Las limitaciones de nuestro trabajo son, por un lado, que al tratarse de un estudio de casos y controles no es posible establecer con seguridad la asociación etiológica entre las concentraciones elevadas de homocisteína plásmatica y la PND. Por otro lado, no se han realizado pruebas complementarias diagnósticas de la PND como son los estudios electrofisiológicos. Además, la prueba del monofilamento tiene limitaciones en cuanto a su uso como prueba diagnóstica de la PND, puesto que solo evalúa la sensación de presión.

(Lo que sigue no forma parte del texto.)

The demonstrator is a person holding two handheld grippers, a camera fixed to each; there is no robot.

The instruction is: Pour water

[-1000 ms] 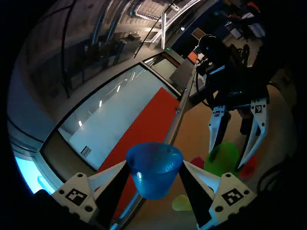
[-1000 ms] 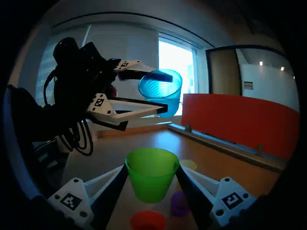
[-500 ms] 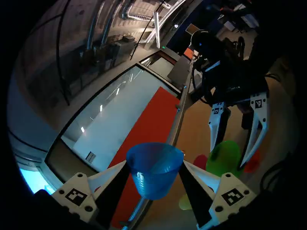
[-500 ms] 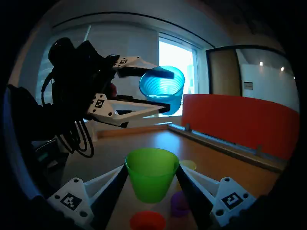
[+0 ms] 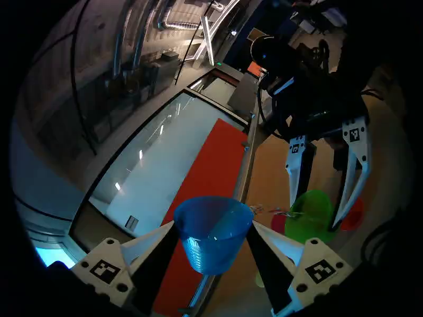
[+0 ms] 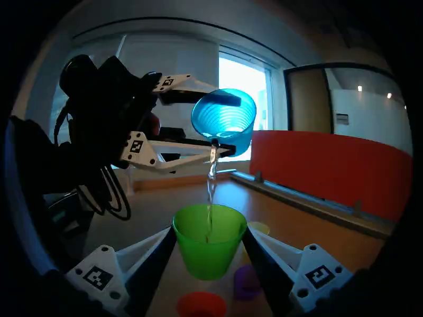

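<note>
My left gripper [image 5: 211,240] is shut on a blue cup [image 5: 212,232], tipped far over. In the right gripper view that blue cup [image 6: 224,124] hangs above and behind the green cup [image 6: 209,240], its mouth turned toward me. A thin stream of water [image 6: 211,182] falls from its lip into the green cup. My right gripper [image 6: 209,248] is shut on the green cup, which stands upright. In the left gripper view the green cup [image 5: 312,214] sits between the right gripper's white fingers [image 5: 296,169], farther off at the right.
Small cups stand on the wooden table [image 6: 296,222]: a red one [image 6: 200,304], a purple one [image 6: 246,281] and a yellow one [image 6: 259,226]. A red partition [image 6: 333,169] with a metal rail runs along the table's far side. Black cables hang from the left gripper's mount [image 6: 106,185].
The blue cup has tipped further over, and water now runs from it into the green cup. The green cup has stayed in place.
</note>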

En resumen, hemos encontrado en una amplia cohorte de pacientes con DM2 una correlación independiente de las concentraciones de homocisteína plasmática con la presencia de PND evaluada por la prueba del monofilamento SW. Este factor biológico es fácilmente modificable, por lo que sería interesante ensayar intervenciones preventivas de la PND, pero para confirmar nuestros resultados e hipótesis son necesarios más estudios prospectivos y de intervención en este grupo de pacientes.
Conflicto de interesesLos autores declaran que no existe conflicto de intereses.